Metal Storm is a game I truly love, but I have a hard time talking about it. It’s perfectly polished and looks fantastic, but it’s still just an NES platformer. To anyone without the context of the console’s usual limitations, or the common design pitfalls of its time, it would seem about half as impressive as it really is. The smoothness of the animations is better than even the majority of SNES games, and the difficulty is perfectly tuned to be satisfying but not time-wasting, unlike its “Nintendo Hard” contemporaries. But, if you remove the reference points from that evaluation and only judge it by a modern standard, all you’re left with is “it looks fine, and it isn’t frustrating”. While it may not stand out much compared to the NES throwbacks of today, it doesn’t change how the developers broke past the limitations of their time to create a game that’s still highly enjoyable over thirty years later.
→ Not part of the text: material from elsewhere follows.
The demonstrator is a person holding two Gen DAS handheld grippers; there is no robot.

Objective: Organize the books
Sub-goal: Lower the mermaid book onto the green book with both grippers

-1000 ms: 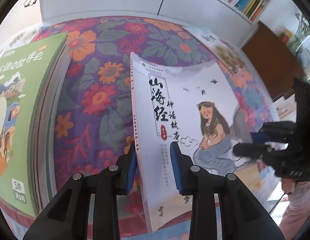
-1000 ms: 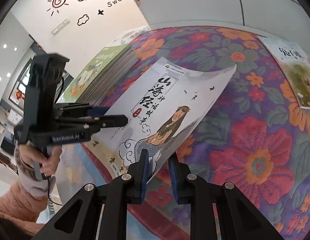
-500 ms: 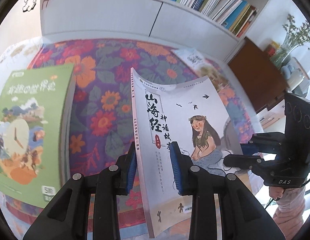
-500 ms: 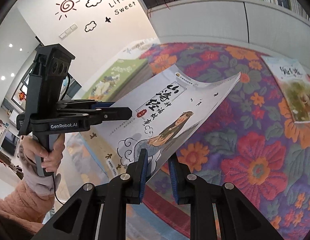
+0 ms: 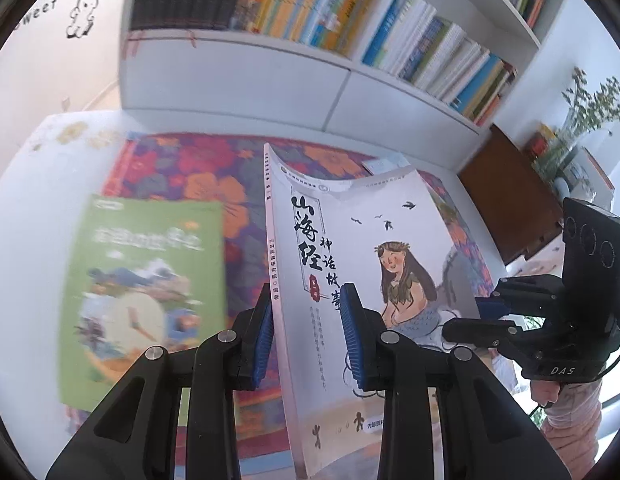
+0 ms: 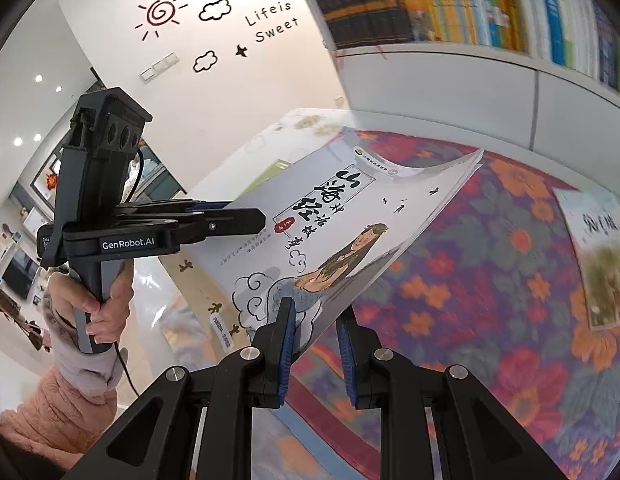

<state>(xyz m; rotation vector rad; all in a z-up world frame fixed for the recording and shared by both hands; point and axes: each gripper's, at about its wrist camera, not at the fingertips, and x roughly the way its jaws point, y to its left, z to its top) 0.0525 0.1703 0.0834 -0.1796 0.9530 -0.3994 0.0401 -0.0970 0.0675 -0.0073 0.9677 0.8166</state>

The fact that it can be compared at all to the NES throwback games, with their advantages of decades of retrospect and technological improvements, is a marvel in itself. Even if you do end up finding it half as impressive as I do, it will still be well worth your time.

Reviewed on Feb 13, 2021


2 Comments


3 years ago

I think Metal Storm's design shines in its harder difficulty. The game seems made for it and not the other way around. Usually, games are designed with the normal difficulty in mind and some tweaks are made in order to add the other modes. And it may be the same case here, who knows, but everything in the level design completely clicks on hard mode, being normal mode a tuned down version to make it more palatable. And that bugged me a little bit, because starting directly in hard mode may be too much, while going through normal mode first may decrease the appealing of a second round.

3 years ago

That's interesting, because I had heard from friends that the harder difficulty was insane, so I didn't try it. I'll add it to my list to see for myself!